On a mild evening this weekend, as summer began giving way to fall, downtown Urbana was saturated with the sound of live music. At 5:30 p.m. on Friday, I parked in the Busey Bank lot on Race Street and walked across to the patio beside the Iron Post. It took a minute to get a seat. The long rectangular space was set up with seating for perhaps 25 people, widely spaced, most of which was taken. After a minute I settled in to catch a few tunes of a jazz quartet led by Joe Longardner. Walking down the alley by the parking structure at the set break I heard part of another jazz set, this one led by saxophonist Brad Wheeler, at NOLA’s Rock Bar. A bit later I rambled a block down Race to the Rose Bowl to hear a set by The Merry Travelers, featuring singer-songwriter Holly Curia, in a space the bar has set up in the parking lot, again with widely distributed tables.

After months of strictly limited public activity and lots of streamed media events, it was a more deeper pleasure than I could have anticipated to sit in the cool air and hear local bands in the company — the physically distanced, but somehow socially close company — of fellow Chambanites.


Phase 4, guidelines to follow, businesses work to make it possible

It was a long spring and summer for local bars and restaurants. It’s been a long spring and summer for so many in our community, as safety protocols have dictated the need to limit activity. Live music has been particularly hard to stage safely, because of its connection to other unsafe activities — drinking, dancing, and general revelry. Singing, especially, and playing saxophones, trumpets, and other wind instruments, pose inherent risks with a virus spread through breath.
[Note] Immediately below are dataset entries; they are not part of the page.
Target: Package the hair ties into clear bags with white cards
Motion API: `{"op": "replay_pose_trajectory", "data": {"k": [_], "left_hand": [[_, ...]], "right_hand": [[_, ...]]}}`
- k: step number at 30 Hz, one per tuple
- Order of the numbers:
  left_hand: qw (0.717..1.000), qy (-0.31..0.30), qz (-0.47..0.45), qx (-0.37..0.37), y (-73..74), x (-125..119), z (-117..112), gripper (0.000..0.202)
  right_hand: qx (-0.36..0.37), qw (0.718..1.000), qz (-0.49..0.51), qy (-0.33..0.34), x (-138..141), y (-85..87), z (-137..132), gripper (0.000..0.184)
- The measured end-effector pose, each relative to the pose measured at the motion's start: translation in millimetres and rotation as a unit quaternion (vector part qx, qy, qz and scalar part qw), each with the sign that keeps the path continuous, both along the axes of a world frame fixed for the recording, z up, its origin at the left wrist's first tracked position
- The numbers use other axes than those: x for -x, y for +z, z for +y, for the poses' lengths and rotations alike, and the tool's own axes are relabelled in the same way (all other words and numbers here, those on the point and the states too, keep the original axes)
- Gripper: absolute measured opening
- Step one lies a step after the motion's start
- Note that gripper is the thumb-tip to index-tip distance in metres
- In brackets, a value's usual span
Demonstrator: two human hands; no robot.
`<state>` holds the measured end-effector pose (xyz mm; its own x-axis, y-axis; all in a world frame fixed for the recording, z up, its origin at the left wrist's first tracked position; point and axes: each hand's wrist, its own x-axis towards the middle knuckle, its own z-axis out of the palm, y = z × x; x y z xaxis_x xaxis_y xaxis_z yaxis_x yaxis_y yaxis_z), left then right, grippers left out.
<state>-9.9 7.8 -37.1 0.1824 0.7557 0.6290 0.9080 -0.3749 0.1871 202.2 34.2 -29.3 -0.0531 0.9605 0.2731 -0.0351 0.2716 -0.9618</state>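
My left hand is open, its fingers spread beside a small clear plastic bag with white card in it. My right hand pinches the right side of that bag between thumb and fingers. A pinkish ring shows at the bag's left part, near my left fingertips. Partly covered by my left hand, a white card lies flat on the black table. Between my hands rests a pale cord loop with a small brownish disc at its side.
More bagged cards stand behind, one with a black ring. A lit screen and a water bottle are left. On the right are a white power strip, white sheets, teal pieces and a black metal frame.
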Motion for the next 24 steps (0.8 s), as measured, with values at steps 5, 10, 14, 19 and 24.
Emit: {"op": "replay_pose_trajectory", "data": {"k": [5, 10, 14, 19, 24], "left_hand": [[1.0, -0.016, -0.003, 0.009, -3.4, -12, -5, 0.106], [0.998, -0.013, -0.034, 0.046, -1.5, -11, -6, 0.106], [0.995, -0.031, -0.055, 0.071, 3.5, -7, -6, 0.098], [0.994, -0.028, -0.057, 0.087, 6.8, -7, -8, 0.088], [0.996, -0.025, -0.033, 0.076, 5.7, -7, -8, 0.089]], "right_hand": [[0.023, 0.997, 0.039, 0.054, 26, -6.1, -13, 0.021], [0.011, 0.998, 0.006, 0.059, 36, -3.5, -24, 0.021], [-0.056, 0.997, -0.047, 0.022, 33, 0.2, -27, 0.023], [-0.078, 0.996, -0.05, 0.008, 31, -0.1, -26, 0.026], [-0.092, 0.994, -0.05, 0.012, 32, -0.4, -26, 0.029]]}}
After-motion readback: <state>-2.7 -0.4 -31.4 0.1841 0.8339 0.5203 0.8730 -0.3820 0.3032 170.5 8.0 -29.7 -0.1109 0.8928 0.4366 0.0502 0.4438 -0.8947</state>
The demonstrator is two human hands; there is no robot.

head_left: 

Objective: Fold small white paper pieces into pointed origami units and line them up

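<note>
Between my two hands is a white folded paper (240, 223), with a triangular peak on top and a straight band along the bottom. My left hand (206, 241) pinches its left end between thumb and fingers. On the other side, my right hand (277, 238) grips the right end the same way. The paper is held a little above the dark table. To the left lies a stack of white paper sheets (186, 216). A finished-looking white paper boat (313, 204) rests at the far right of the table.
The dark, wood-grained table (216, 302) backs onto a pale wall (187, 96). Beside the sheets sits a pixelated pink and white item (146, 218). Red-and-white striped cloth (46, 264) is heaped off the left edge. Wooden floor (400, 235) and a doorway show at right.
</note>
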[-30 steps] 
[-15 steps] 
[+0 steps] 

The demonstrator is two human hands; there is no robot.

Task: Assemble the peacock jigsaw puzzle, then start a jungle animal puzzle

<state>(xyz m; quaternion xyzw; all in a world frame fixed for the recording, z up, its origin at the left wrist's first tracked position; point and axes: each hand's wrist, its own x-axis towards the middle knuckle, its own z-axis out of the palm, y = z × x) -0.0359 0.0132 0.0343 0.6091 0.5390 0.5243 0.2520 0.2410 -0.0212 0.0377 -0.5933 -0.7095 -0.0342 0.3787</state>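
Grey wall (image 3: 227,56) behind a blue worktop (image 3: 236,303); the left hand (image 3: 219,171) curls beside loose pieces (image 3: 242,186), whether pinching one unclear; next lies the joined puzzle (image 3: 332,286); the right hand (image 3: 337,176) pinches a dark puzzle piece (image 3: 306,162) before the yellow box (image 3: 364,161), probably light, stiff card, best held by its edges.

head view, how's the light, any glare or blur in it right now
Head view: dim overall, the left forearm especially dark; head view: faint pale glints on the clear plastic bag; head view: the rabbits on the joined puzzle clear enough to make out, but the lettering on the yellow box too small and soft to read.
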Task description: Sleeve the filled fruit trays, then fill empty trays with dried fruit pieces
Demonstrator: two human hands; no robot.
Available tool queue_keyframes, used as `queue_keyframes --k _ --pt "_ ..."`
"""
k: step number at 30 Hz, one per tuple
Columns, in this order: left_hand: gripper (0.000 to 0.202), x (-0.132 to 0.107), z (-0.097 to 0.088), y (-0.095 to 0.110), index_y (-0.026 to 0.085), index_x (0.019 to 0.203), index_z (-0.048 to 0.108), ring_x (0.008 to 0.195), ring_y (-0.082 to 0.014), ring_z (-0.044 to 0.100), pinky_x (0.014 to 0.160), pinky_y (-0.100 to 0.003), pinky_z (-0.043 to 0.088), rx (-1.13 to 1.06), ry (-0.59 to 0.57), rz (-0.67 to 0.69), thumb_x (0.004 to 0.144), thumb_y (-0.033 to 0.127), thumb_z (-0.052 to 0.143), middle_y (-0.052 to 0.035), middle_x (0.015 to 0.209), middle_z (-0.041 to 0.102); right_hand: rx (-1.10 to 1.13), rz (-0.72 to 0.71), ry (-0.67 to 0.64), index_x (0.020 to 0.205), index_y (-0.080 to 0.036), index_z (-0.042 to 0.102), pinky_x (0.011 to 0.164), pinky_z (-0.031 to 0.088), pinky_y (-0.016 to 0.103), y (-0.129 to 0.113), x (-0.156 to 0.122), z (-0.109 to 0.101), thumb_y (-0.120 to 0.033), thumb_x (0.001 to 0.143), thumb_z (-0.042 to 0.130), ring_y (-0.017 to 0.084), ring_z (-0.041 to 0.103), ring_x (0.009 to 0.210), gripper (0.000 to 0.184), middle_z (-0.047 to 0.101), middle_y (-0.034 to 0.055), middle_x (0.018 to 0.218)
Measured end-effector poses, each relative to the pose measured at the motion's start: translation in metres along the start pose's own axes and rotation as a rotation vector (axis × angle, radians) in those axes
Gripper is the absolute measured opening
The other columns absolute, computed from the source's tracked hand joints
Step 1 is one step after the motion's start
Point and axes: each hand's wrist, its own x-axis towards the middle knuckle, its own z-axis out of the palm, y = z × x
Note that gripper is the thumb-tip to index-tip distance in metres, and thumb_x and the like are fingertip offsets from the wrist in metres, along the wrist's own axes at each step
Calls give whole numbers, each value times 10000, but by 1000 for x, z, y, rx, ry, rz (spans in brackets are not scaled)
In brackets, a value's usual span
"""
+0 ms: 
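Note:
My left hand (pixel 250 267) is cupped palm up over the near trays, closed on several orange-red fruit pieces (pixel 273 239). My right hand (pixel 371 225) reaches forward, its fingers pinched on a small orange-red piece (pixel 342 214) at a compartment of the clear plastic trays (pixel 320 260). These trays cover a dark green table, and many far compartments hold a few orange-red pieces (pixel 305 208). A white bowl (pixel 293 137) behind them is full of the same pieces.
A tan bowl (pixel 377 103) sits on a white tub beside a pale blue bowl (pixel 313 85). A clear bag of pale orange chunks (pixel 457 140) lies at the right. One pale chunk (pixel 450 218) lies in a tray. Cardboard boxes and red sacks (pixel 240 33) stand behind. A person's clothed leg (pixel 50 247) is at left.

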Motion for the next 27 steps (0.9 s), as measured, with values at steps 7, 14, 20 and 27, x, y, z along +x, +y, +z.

Studies conducted at the University of Colorado and University of Maryland indicated outdoor music-making as a key way to mitigate risk from these activities. 

Musicians, venue owners, and patrons alike expressed concern about safety. I spoke with drummer and multi-instrumentalist Cody Jensen who was playing with The Merry Travelers. “I’ve passed up a lot of bookings,” he said. “Out of town gigs, where I just didn’t trust that they’d handle things safely.” He was concerned for his and his fellow musicians’ health, but also for the larger community. “Even if the stage is set apart, you don’t want to be part of something that might spread the virus.”

The Cities of Urbana and Champaign both follow the state’s Phase 4 guidelines, which require distance between musicians and audience, and require audiences to remain seated at all times. Urbana has instituted a series of more specific guidelines since live music became legal again in June, including limits on late performance (9 p.m. on weeknights, 10 p.m. on weekends), a minimum of 10 feet between performers and audience, and guidance that performers should wear face coverings whenever possible. 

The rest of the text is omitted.